Ensemble, elles ont remporté le concours de Croquembouches du 45e Grand Prix national de la gourmandise. Sara Charlot et Alexandra Pastoret suivent toutes deux une formation en pâtisserie au CFA La Noue et ça leur réussit. Portrait de deux apprenties en reconversion.

Par Hélène le Héno Photos : Christophe Remondière

Les clichés ont parfois la vie dure. L’apprentissage n’est pas réservé qu’aux élèves sortis du système scolaire général. Il s’adresse aussi à de jeunes diplômés et à des adultes désireux de changer de voie professionnelle. La preuve avec deux pâtissières qui ne regrettent pas leur choix.

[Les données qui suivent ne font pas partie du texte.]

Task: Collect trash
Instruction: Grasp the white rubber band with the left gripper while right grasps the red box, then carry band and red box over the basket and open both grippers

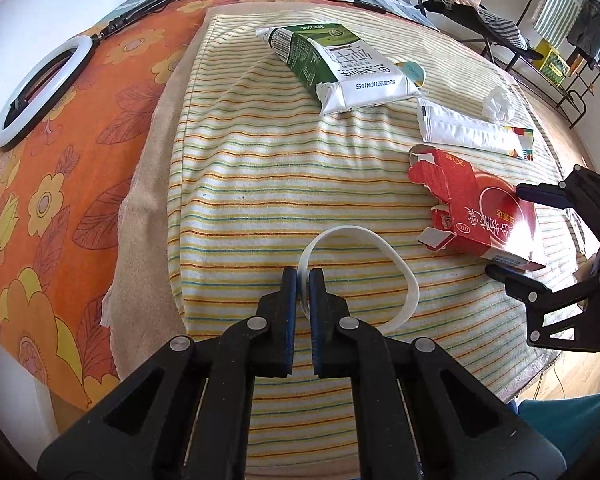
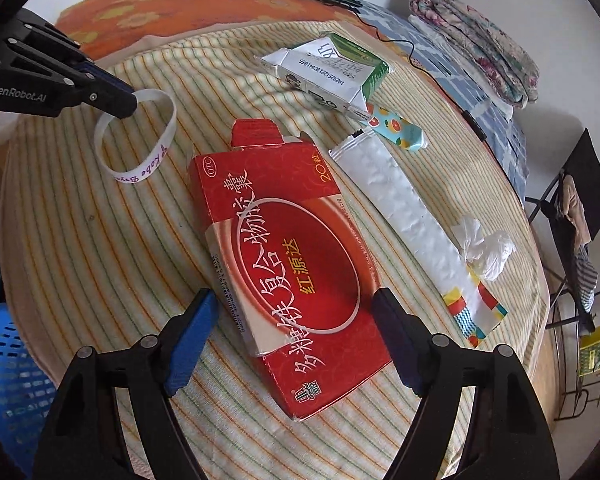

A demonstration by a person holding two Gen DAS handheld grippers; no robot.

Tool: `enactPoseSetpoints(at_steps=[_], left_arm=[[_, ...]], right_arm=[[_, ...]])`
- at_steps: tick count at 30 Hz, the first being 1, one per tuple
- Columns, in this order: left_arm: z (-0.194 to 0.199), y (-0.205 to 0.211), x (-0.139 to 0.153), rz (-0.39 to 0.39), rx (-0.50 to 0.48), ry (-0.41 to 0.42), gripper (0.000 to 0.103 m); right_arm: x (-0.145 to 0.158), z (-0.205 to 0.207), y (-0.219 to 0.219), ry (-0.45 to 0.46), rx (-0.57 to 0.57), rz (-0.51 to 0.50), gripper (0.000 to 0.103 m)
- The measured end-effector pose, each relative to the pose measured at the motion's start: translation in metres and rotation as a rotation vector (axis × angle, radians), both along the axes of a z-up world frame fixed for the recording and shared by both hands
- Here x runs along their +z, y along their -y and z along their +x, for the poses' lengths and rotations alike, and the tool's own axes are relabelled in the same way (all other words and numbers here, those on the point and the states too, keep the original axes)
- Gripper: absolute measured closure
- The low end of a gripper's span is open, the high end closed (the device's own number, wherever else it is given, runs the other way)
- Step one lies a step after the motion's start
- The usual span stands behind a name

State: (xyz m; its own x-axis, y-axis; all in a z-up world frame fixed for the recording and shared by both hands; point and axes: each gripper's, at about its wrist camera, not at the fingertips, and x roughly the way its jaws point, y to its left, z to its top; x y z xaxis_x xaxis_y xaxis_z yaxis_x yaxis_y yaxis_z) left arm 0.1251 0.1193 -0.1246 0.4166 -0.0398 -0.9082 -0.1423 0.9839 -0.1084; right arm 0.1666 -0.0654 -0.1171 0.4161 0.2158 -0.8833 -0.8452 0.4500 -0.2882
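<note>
A white rubber wristband (image 1: 380, 248) with handwriting lies on the striped cloth (image 1: 260, 160). My left gripper (image 1: 304, 278) is shut on its near edge; the right wrist view shows the same wristband (image 2: 140, 168) and gripper (image 2: 130, 104). A torn-open red medicine box (image 2: 284, 264) lies flat to the right. My right gripper (image 2: 296, 298) stands open with one finger on each side of the box's near end, also visible from the left as the gripper (image 1: 506, 230) around the box (image 1: 480, 208). A flattened green-and-white milk carton (image 1: 340, 64), a white foil wrapper (image 2: 400, 200) and crumpled white plastic (image 2: 484, 248) lie farther back.
A small fruit-patterned tube (image 2: 396, 128) lies by the carton (image 2: 332, 72). A blue perforated basket (image 2: 8, 360) sits low at the left. A ring light (image 1: 40, 88) rests on the orange flowered sheet. Folded bedding (image 2: 480, 56) and a black rack (image 1: 560, 60) stand beyond the bed.
</note>
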Motion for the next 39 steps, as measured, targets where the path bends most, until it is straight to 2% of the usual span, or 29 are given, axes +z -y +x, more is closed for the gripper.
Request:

La première, Sara Charlot, a vingt-cinq ans et a suivi un cursus classique : baccalauréat et études supérieures en tourisme. Elle décide ensuite de partir une année comme jeune fille au pair aux États-Unis, éloignement qui lui offre l’occasion de murir un projet depuis longtemps ancré en elle. « J’ai toujours été attirée par les métiers de bouche. J’aurais adoré faire l’école hôtelière, mais je n’ai jamais osé l’avouer à mes parents », confie-t-elle. À son retour, elle délaisse le tourisme et concrétise son rêve. Elle se lance dans la pâtisserie et s’inscrit en CAP au CFA La Noue. Puis, elle suit une mention complémentaire dans le cadre d’une formation continue adulte en alternance : trois semaines en entreprise dans une pâtisserie de Dijon et une semaine de cours au CFA.

L’amour du beau et du bon

Pour Sara, la pâtisserie est un métier très gratifiant : « On fait plaisir aux gens et il est rare qu’on les mécontente ». Lucide, elle n’oublie pas pour autant les contraintes qu’il comporte, comme les horaires qui sont parfois très matinaux. « Le rythme est difficile à prendre au début. On est décalée par rapport à l’entourage, ce n’est pas toujours facile socialement », analyse-t-elle. Mais la pâtisserie reste une passion qu’elle ne regrette pas au final d’avoir choisie « pour l’amour du beau et du bon ».

Des ciseaux au rouleau

C’est un tout autre parcours qu’a suivi Alexandra Pastoret. Cette Côte-d’Orienne de vingt-huit ans a d’abord été coiffeuse, avant de se reconvertir dans la pâtisserie. Son baccalauréat économique et social en poche, elle choisit de suivre un CAP de coiffure, qu’elle enrichit d’une mention complémentaire et d’un brevet professionnel. Elle travaille ensuite quatre ans en salon de coiffure. Mais, au fil des coupes et des mises en plis, elle réalise qu’elle « ne s’y retrouve plus ». « Je n’avais plus de plaisir à côtoyer en direct les clientes et à recueillir leurs confidences », révèle l’ex-coiffeuse. Comme elle adore cuisiner et confectionne régulièrement des gâteaux en pâte à sucre, pour elle et pour d’autres, des amis lui suggèrent de se lancer. Ce qu’elle fait. Direction le CFA La Noue pour suivre un CAP en pâtisserie, puis, cette année, une mention complémentaire.

Créative et passionnée

« Dans ce métier, il est important d’être original et créatif », estime Alexandra. Sa recette préférée est le mille-feuille, une réalisation très technique au niveau du feuilletage qu’elle réactualise avec des versions pomme-cannelle ou passion. Elle aime aussi confectionner des petits gâteaux individuels où la part de décoration est importante, ce qui lui permet d’exprimer sa créativité. Une créativité d’ailleurs récompensée lors du dernier Grand Prix national de la gourmandise organisé par Dijon Congrexpo puisque, avec Sara Charlot, elle a gagné le concours Croquembouches. Une récompense qui prouve que la reconversion professionnelle est possible. « Ce prix est une revanche sur ceux qui ne croient pas en la reconversion des adultes », sourit la jeune pâtissière. Il ne l’empêche pas d’y voir clair et de savoir ce qu’elle veut faire une fois son apprentissage terminé : « travailler dans une pâtisserie à dimension humaine où l’on fait tout de A à Z, où l’on sublime les produits et les bonnes matières pour en faire de belles choses ».